Directions for this task:
State how many lines in the listing below hold the string "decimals"; nothing else is wanted.

Available records:
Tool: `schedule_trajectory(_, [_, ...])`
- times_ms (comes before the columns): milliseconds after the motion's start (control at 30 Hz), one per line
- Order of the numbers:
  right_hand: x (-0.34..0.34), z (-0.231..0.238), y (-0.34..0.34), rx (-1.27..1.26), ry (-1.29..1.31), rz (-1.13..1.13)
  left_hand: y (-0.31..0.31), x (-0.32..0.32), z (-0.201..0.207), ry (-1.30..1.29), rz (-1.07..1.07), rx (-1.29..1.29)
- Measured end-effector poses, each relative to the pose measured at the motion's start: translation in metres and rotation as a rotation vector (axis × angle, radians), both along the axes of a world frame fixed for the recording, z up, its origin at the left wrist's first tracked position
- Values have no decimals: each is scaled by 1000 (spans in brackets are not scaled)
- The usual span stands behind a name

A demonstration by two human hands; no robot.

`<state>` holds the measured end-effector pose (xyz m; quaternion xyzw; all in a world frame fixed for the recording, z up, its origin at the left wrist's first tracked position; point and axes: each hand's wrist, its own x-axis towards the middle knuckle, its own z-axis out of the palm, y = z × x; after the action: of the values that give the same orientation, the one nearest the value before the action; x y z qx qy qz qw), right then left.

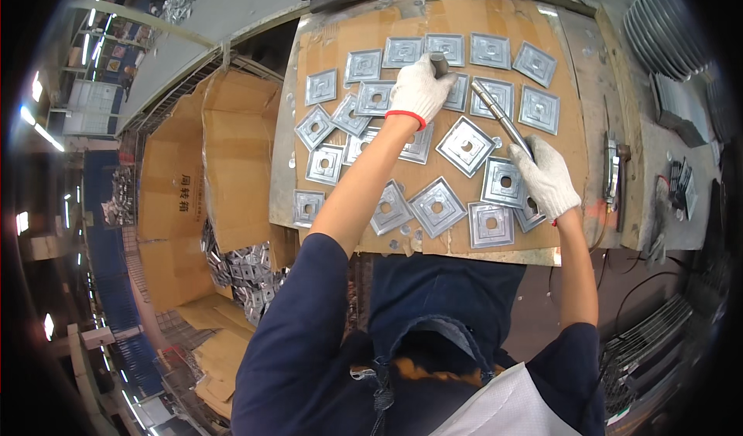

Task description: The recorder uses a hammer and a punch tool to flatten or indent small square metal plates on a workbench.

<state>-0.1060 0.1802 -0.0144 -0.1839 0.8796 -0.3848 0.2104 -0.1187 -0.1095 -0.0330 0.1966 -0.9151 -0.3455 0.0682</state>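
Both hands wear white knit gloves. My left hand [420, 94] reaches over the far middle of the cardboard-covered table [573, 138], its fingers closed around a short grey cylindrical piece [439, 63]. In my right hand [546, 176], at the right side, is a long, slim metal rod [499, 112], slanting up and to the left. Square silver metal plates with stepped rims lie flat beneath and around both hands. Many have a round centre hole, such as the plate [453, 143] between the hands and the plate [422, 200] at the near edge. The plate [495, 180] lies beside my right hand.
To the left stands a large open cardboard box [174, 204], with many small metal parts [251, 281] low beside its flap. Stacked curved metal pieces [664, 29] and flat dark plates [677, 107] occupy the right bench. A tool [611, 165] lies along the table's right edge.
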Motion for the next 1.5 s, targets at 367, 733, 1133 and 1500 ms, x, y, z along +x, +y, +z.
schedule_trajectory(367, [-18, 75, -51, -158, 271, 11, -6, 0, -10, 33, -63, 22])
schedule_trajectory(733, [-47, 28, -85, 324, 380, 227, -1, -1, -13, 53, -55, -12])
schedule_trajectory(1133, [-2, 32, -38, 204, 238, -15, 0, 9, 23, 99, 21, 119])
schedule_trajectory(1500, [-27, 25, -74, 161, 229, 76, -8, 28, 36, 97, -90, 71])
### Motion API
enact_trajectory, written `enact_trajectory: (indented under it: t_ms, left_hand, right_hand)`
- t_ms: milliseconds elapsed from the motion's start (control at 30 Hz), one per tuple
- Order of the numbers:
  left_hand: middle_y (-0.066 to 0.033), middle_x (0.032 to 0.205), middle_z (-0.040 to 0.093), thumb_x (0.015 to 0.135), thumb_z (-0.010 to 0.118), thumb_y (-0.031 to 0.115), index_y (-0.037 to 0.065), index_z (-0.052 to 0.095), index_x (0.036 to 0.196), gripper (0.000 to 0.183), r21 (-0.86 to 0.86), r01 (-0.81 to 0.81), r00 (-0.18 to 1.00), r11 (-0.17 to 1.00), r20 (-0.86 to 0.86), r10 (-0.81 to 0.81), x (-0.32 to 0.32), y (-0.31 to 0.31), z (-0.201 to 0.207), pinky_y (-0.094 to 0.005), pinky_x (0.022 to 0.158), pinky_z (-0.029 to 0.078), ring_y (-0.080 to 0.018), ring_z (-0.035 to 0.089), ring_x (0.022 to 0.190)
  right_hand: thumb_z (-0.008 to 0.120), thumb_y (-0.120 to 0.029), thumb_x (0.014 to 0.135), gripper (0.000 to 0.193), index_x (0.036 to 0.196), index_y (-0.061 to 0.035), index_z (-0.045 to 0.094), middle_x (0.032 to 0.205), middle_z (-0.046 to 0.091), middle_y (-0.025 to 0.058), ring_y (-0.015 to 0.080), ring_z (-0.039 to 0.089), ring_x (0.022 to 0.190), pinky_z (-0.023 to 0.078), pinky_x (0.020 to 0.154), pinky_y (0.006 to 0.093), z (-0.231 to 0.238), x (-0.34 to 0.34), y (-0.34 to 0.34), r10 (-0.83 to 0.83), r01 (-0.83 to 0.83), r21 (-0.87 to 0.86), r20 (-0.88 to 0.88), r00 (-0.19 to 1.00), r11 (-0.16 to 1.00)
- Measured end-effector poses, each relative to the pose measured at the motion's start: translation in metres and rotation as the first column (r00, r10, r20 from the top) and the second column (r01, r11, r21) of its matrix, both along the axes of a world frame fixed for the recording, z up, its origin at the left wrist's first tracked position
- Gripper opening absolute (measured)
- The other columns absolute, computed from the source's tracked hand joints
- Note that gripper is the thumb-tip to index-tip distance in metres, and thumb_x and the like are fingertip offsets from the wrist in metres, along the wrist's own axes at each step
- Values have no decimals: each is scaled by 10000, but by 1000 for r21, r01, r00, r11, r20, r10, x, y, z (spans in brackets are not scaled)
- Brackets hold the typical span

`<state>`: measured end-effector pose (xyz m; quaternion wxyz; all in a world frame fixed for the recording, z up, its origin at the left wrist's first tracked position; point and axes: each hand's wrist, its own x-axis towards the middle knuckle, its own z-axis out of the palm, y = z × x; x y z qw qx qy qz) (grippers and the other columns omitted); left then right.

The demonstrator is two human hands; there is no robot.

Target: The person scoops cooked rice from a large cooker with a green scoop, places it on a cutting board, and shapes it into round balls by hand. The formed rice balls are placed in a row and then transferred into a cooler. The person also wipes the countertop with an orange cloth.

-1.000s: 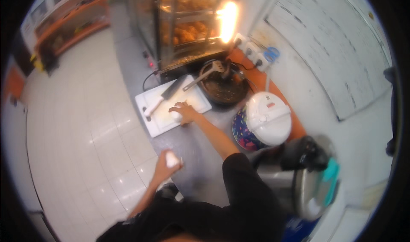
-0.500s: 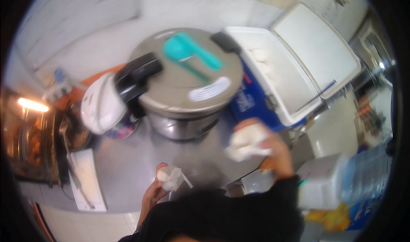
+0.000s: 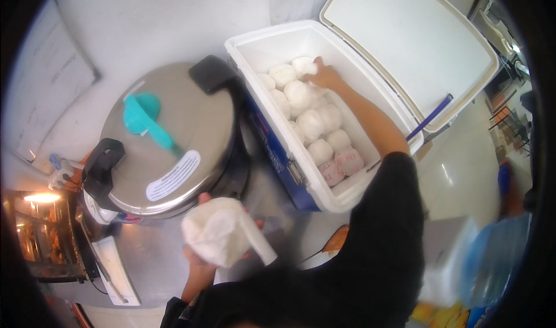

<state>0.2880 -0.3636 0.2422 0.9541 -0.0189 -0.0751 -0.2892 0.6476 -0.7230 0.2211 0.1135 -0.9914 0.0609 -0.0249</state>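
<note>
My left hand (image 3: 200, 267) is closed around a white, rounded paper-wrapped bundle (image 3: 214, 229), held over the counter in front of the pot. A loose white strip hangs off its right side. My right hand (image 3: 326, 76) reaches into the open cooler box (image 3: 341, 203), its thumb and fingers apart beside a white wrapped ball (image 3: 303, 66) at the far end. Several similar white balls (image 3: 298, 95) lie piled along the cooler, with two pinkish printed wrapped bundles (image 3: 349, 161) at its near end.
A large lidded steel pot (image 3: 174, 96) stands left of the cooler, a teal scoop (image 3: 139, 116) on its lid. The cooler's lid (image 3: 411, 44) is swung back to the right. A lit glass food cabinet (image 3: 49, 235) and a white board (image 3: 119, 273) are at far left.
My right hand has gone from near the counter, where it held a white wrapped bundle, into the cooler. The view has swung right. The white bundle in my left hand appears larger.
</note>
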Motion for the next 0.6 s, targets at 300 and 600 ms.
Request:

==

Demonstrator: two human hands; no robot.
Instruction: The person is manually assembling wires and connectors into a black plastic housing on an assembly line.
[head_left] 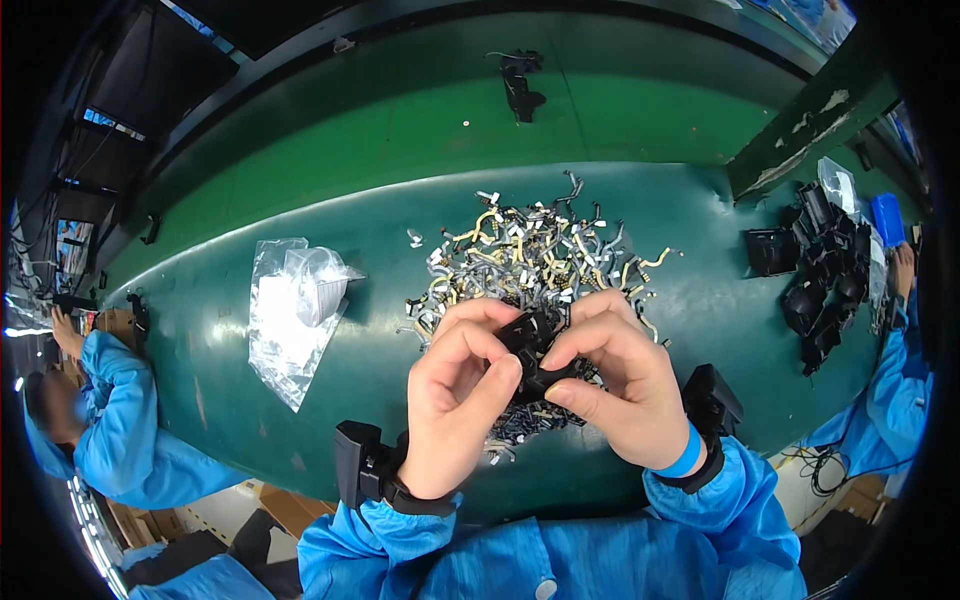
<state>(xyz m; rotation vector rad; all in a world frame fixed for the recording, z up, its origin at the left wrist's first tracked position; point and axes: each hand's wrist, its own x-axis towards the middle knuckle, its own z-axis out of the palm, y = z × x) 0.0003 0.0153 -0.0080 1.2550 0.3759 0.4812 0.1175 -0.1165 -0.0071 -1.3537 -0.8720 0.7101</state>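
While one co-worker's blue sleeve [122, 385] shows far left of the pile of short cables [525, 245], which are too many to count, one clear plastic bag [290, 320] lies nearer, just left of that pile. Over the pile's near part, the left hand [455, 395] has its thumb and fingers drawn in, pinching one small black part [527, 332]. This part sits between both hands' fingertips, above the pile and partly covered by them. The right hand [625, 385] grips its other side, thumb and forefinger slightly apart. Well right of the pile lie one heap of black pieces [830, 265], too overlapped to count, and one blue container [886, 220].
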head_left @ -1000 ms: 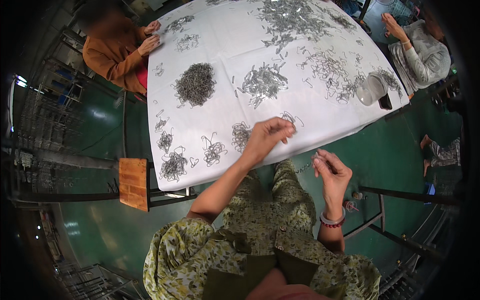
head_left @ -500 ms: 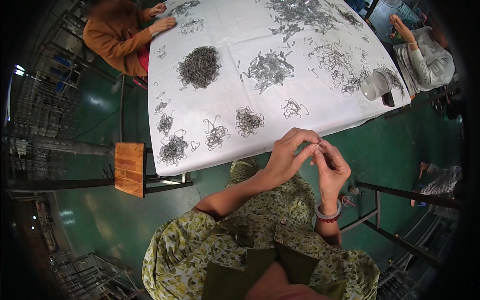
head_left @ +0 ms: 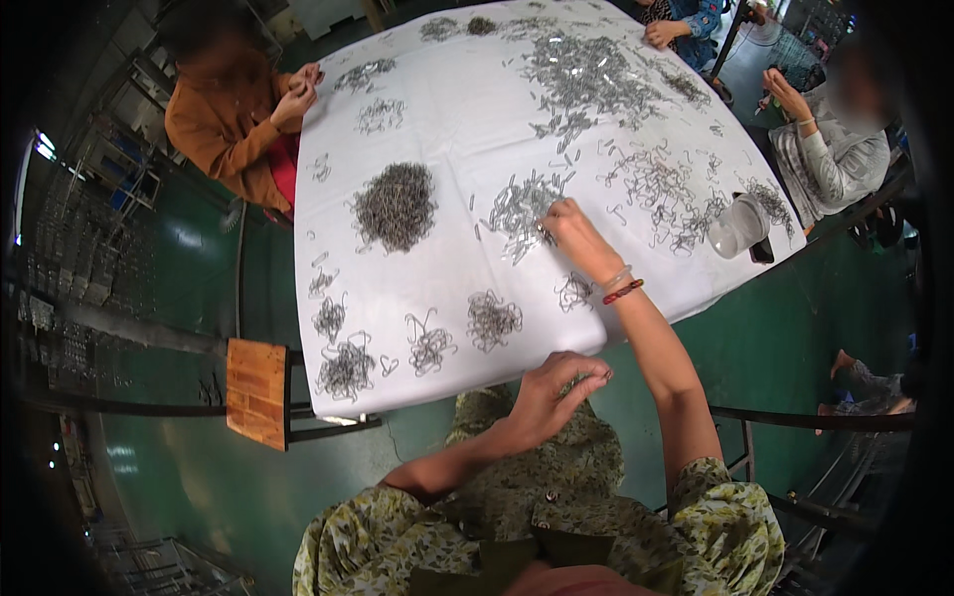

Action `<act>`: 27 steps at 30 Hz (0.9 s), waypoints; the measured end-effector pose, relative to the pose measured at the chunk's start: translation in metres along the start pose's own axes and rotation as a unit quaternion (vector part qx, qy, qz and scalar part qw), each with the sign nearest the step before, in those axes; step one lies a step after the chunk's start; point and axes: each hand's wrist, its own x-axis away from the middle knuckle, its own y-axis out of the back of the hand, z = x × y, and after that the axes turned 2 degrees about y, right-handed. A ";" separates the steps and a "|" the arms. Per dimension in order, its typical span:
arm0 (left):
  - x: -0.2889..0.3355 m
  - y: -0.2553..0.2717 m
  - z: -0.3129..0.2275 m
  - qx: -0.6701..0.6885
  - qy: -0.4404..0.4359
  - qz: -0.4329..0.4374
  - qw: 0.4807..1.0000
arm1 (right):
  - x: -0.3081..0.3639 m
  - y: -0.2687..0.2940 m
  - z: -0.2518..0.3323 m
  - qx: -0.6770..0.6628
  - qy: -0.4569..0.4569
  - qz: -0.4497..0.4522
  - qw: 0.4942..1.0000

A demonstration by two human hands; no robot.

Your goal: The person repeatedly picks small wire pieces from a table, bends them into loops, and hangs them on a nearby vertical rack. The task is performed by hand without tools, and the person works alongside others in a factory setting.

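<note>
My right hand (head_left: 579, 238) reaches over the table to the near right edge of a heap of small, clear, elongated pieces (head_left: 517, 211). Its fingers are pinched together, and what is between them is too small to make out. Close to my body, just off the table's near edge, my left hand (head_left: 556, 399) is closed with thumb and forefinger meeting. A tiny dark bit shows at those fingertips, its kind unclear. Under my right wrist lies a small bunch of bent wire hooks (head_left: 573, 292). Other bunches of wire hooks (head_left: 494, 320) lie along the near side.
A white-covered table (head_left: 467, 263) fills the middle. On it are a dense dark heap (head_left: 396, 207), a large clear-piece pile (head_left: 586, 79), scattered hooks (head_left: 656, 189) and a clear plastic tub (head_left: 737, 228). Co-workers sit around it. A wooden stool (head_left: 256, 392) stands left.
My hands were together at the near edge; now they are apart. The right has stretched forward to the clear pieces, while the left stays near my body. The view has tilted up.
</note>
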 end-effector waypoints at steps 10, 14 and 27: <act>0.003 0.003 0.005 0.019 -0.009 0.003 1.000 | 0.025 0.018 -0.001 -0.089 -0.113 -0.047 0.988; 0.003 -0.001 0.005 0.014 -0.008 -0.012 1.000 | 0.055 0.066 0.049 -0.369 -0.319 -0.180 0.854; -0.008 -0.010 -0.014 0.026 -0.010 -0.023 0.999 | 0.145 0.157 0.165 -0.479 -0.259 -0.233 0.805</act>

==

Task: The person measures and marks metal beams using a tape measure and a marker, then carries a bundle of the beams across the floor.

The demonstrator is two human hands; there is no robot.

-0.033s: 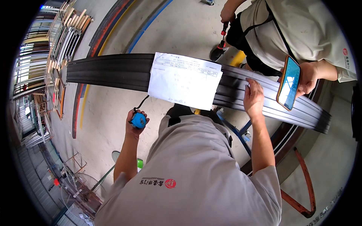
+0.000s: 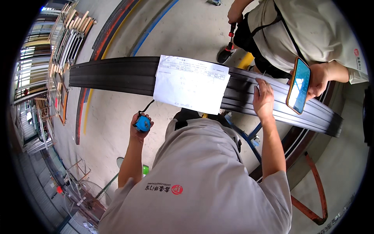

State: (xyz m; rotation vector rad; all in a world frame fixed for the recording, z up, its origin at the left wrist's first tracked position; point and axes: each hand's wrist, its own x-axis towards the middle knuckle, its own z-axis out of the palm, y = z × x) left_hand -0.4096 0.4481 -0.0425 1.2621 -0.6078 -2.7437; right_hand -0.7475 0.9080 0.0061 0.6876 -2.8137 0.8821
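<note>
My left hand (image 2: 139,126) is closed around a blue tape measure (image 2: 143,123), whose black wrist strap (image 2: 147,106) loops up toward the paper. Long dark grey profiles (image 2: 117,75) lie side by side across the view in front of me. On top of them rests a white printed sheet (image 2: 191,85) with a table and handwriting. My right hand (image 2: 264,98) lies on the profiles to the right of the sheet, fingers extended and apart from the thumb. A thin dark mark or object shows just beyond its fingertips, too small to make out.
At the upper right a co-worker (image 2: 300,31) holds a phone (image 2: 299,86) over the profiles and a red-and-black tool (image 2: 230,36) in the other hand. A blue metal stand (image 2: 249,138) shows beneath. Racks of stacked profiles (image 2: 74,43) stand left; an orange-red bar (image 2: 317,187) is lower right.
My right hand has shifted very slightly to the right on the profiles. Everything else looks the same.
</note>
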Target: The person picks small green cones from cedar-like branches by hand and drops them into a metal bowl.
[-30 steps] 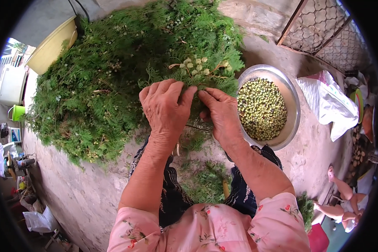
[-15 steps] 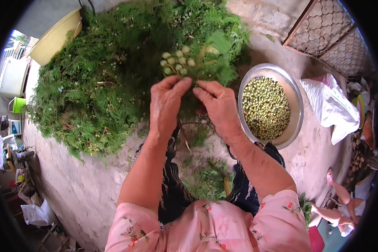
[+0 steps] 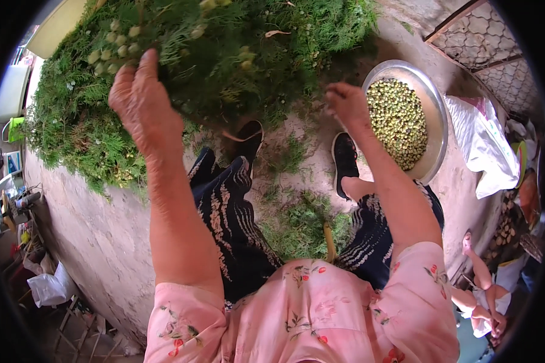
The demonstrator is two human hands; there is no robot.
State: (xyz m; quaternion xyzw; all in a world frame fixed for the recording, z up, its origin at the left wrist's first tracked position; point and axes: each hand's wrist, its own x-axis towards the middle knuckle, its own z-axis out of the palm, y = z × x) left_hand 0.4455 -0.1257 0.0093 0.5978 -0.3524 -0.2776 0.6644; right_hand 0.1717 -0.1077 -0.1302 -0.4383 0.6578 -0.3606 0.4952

The completed task:
2